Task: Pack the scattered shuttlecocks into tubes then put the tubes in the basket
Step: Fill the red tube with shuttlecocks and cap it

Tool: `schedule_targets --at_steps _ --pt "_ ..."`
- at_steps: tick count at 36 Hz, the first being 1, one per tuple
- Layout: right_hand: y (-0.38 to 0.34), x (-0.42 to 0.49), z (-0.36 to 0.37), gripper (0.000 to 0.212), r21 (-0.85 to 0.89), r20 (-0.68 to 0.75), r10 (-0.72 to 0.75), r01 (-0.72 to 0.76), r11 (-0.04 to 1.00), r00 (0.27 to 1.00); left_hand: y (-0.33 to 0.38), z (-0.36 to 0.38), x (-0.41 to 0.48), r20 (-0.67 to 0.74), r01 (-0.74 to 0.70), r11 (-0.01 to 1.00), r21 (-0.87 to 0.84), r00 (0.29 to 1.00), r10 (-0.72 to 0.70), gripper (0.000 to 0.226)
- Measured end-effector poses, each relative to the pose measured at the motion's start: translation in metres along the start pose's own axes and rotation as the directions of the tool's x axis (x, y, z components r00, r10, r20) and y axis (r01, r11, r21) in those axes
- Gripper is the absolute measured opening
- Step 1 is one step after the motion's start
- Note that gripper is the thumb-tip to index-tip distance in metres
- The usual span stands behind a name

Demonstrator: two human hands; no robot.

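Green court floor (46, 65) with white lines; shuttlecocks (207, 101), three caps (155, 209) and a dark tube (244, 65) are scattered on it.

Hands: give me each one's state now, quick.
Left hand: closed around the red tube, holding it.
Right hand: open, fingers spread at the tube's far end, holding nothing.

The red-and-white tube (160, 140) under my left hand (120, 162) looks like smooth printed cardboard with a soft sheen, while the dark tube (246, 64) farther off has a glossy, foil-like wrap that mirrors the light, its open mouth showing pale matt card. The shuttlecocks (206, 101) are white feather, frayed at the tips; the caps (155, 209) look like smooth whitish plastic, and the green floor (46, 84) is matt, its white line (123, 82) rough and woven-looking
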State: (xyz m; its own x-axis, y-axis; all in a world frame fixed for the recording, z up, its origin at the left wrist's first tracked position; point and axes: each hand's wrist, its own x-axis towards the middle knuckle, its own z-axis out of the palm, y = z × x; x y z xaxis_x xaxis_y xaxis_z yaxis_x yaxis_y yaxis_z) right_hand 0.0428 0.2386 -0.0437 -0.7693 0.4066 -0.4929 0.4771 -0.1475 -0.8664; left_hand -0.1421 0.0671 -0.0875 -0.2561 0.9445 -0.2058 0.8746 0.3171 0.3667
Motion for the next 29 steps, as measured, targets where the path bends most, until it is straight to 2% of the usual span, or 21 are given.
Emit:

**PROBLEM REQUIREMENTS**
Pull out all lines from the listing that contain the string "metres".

**FINISHED EXERCISE**
- Measured end-effector poses, each relative to the pose measured at the motion's start: translation in metres along the start pose's own axes and rotation as the directions of the tool's x axis (x, y, z components r00, r10, r20) and y axis (r01, r11, r21) in those axes
- Note that gripper is the thumb-tip to index-tip distance in metres

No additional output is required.